At the end of the visit, how did the MFI participants view the public–private partnership model of coastal and marine resources conservation in Nasugbu?
“Normally the bank would not finance such a project if it were just a hotel,” said Peter Carter, chief environmentalist of the European Investment Bank (EIB). “But the fact that it had conservation and livelihood aspects integrated into the project, it would be more attractive to financing. The EIB does projects where it thinks it can add value. In this particular case, it is clear from the field visit that good work is being done on conservation of the marine environment, and it is being done in a way that incorporates local communities with the view to enhancing livelihoods.”
“I’m very encouraged,” said Lintner of the World Bank. “But I think one of the things we need to do is to work on a whole range of these types of tests and draw some lessons learned.
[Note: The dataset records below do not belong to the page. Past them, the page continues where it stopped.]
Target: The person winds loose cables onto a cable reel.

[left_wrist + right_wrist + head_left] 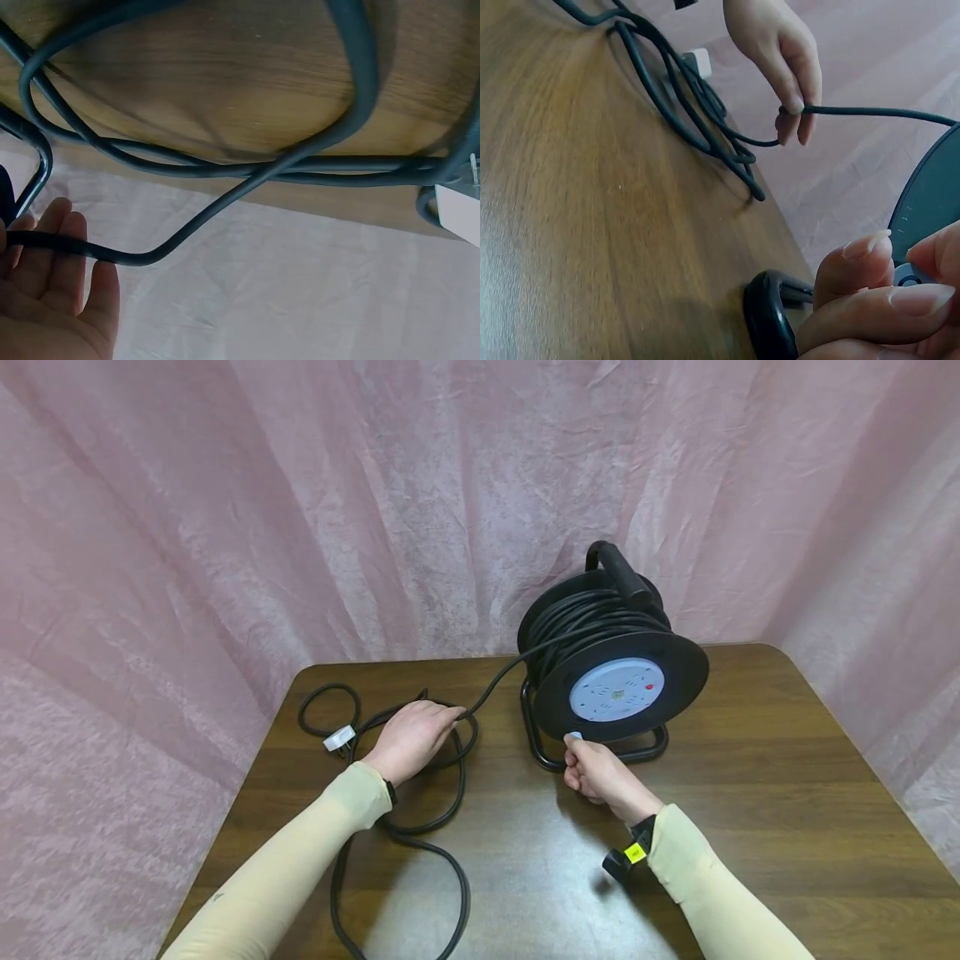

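A black cable reel (pixel 682 670) stands on its tubular frame, right of the table's middle. Its front disc carries a pale socket panel (pixel 600 693) with a red button. My right hand (pixel 597 774) pinches a small pale knob (pixel 909 275) at the disc's lower edge between thumb and fingers. My left hand (pixel 415 739) holds the black cable (pixel 135 259) left of the reel, lightly between thumb and fingers. From there the cable rises taut to the windings (pixel 573 618). The right wrist view also shows the left hand (pixel 784 64) gripping it.
Loose cable loops (pixel 463 893) spread over the wooden table (pixel 780 827) on the left. A white plug (pixel 340 738) lies among them. The reel's black carrying handle (pixel 626 578) points up. A pink curtain (pixel 420 510) hangs behind the table.
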The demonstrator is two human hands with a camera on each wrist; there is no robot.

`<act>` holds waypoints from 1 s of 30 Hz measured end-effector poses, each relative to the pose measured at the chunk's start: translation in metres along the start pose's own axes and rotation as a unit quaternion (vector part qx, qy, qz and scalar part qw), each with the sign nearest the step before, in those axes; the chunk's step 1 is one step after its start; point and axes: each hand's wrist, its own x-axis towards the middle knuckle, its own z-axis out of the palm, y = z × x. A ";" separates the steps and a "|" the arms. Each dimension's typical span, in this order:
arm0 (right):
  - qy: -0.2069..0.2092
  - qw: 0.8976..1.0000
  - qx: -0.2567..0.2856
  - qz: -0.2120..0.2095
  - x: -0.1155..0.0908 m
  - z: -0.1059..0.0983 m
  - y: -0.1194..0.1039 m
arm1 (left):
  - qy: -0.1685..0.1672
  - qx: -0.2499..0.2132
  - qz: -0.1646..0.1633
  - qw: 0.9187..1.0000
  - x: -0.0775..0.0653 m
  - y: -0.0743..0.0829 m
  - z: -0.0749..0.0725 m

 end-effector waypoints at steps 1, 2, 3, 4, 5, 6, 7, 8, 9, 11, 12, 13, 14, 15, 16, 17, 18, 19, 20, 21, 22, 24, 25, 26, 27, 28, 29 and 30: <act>-0.001 1.000 -0.001 0.001 0.000 0.001 -0.001 | 0.000 0.002 0.000 1.000 0.000 0.000 0.000; -0.003 1.000 -0.002 0.000 0.000 0.002 -0.001 | -0.001 0.004 0.001 1.000 0.001 0.001 0.001; -0.004 1.000 -0.004 0.000 0.000 0.003 -0.002 | 0.000 0.007 0.001 1.000 0.001 0.001 0.001; -0.005 1.000 -0.004 0.000 0.000 0.003 -0.003 | 0.000 0.009 0.003 1.000 0.001 0.001 0.001; -0.003 1.000 -0.004 0.001 -0.001 0.004 -0.004 | 0.002 0.009 0.004 1.000 0.002 0.001 0.001; -0.003 1.000 -0.005 0.001 -0.001 0.004 -0.005 | 0.003 0.008 0.005 1.000 0.002 0.002 0.001; -0.004 1.000 -0.006 0.002 -0.002 0.005 -0.006 | 0.003 0.009 0.006 1.000 0.003 0.002 0.000; -0.004 1.000 -0.008 0.002 -0.002 0.006 -0.007 | 0.003 0.009 0.006 1.000 0.003 0.002 0.000; -0.003 1.000 -0.009 0.002 -0.002 0.006 -0.008 | 0.002 0.010 0.005 1.000 0.004 0.002 0.000; -0.004 1.000 -0.010 0.001 -0.003 0.008 -0.011 | -0.003 0.008 0.002 1.000 0.005 0.003 -0.001; -0.004 1.000 -0.011 0.000 -0.003 0.008 -0.012 | -0.006 0.010 0.001 1.000 0.006 0.004 -0.001; -0.006 1.000 -0.012 0.000 -0.003 0.009 -0.013 | -0.010 0.009 0.000 1.000 0.007 0.004 -0.001; -0.006 1.000 -0.013 -0.001 -0.003 0.010 -0.014 | -0.013 0.004 -0.004 1.000 0.008 0.004 -0.001; -0.006 1.000 -0.014 -0.001 -0.003 0.011 -0.015 | -0.016 -0.002 -0.007 1.000 0.008 0.005 -0.001; -0.007 1.000 -0.015 -0.002 -0.003 0.012 -0.016 | -0.018 -0.009 -0.010 1.000 0.009 0.005 -0.001; -0.006 1.000 -0.017 -0.003 -0.003 0.012 -0.017 | -0.017 -0.016 -0.014 1.000 0.010 0.005 -0.001; -0.007 1.000 -0.021 -0.005 -0.003 0.013 -0.017 | -0.016 -0.024 -0.017 0.999 0.011 0.005 -0.001; -0.007 1.000 -0.023 -0.007 -0.003 0.014 -0.018 | -0.016 -0.031 -0.020 0.999 0.011 0.005 -0.001; -0.008 1.000 -0.026 -0.010 -0.003 0.014 -0.019 | -0.016 -0.034 -0.023 0.999 0.012 0.004 0.000; -0.010 0.999 -0.028 -0.013 -0.004 0.015 -0.020 | -0.015 -0.034 -0.024 0.999 0.012 0.004 0.000; -0.011 0.999 -0.030 -0.018 -0.004 0.016 -0.021 | -0.013 -0.033 -0.026 0.999 0.012 0.003 0.000; -0.013 0.999 -0.034 -0.025 -0.004 0.016 -0.023 | -0.013 -0.034 -0.027 0.999 0.013 0.002 0.000; -0.014 0.999 -0.035 -0.029 -0.004 0.017 -0.025 | -0.014 -0.035 -0.029 0.999 0.014 0.002 0.000; -0.014 0.999 -0.036 -0.031 -0.004 0.018 -0.026 | -0.015 -0.038 -0.031 0.999 0.015 0.002 0.000; -0.014 0.999 -0.037 -0.033 -0.005 0.018 -0.028 | -0.016 -0.042 -0.031 0.999 0.016 0.002 0.000; -0.013 0.999 -0.038 -0.035 -0.005 0.018 -0.029 | -0.019 -0.046 -0.033 0.998 0.017 0.003 0.000; -0.013 0.998 -0.040 -0.036 -0.005 0.019 -0.031 | -0.022 -0.051 -0.034 0.998 0.019 0.003 0.000; -0.013 0.998 -0.040 -0.036 -0.006 0.019 -0.032 | -0.027 -0.056 -0.037 0.997 0.021 0.004 0.000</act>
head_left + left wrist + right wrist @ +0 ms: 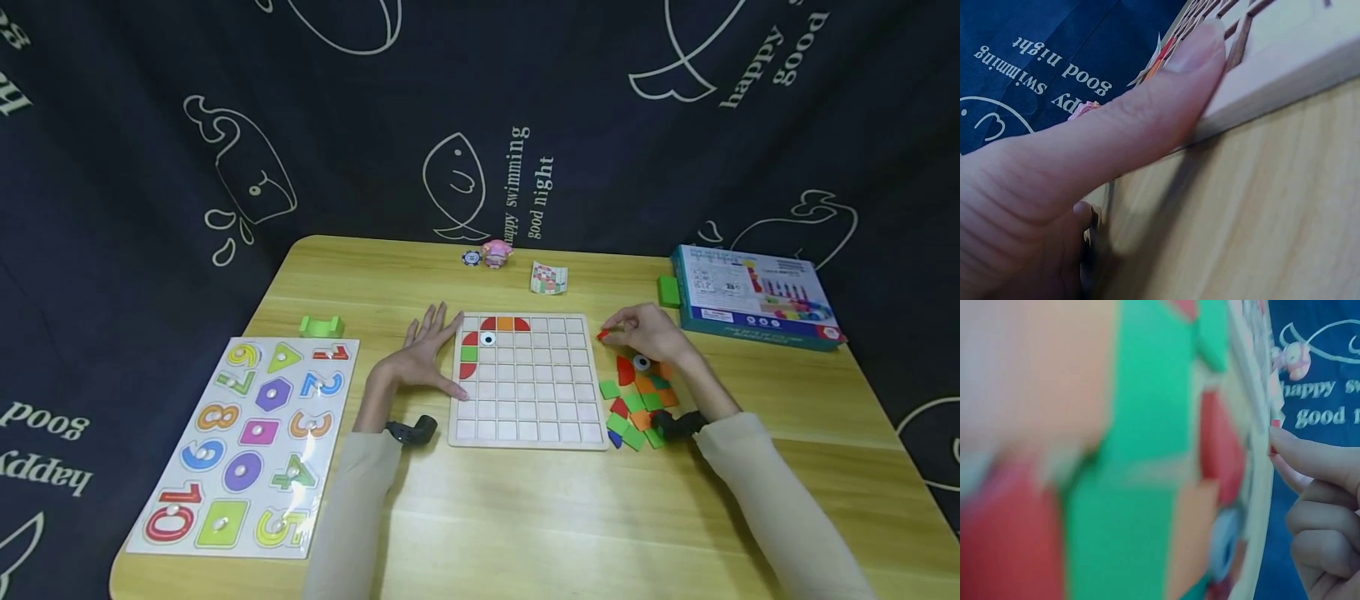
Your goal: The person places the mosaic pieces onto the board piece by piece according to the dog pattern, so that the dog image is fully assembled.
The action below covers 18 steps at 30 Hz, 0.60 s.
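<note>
A square grid board (527, 450) lies on the table with red, orange and green pieces along its top and left squares, and an eye piece (487, 339) near that corner. My left hand (420, 354) spreads its fingers along the board's left side; the thumb (1194, 62) rests on the rim in the left wrist view. Between thumb and index finger, my right hand (643, 332) pinches a small red piece (1274, 436), held just off the board's right side. Below that hand is a pile of loose green, orange, red and blue pieces (633, 402), with another eye piece (641, 362).
A number and shape puzzle board (291, 400) lies at the left, a green block (322, 326) behind it. A boxed set (757, 293) and another green block (668, 292) stand at the back right. A pink figurine (496, 253), a chip (471, 258) and a patterned card (549, 278) are at the back.
</note>
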Available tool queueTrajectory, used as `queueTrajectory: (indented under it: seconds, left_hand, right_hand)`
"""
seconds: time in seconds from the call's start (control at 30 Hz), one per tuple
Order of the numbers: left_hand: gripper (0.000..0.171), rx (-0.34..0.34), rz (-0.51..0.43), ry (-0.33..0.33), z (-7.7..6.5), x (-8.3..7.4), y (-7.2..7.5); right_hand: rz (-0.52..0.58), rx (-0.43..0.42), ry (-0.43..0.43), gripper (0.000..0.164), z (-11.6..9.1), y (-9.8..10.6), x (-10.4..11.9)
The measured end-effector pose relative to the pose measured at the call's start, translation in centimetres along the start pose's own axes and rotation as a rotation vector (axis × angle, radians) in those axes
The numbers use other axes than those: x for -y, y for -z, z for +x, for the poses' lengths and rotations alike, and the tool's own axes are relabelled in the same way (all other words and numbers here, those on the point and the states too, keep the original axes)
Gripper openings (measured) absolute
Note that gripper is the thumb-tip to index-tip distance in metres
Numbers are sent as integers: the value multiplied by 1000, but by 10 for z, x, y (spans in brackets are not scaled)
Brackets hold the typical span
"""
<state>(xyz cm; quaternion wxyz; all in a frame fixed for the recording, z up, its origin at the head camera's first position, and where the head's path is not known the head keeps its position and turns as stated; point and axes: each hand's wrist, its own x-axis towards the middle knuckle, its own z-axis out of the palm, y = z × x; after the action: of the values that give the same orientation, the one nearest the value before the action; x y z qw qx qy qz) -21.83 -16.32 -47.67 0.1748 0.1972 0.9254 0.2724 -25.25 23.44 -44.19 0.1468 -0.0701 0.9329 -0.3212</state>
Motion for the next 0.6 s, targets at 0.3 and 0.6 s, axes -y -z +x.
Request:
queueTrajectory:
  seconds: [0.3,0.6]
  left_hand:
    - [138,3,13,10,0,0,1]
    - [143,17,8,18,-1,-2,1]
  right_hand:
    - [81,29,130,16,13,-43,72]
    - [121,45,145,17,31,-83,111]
Not to test whether we can have a public–private partnership to deal with marine and coastal management—I think that is well-proven. The real question is how we can enhance and broaden these partnerships and make them more part of how we work on development, whether it’s in the Coral Triangle or elsewhere in the world where you have to deal with heavy pressures on coastal and marine resources to provide opportunities for people who make a living, to reduce poverty, and to promote economic growth.”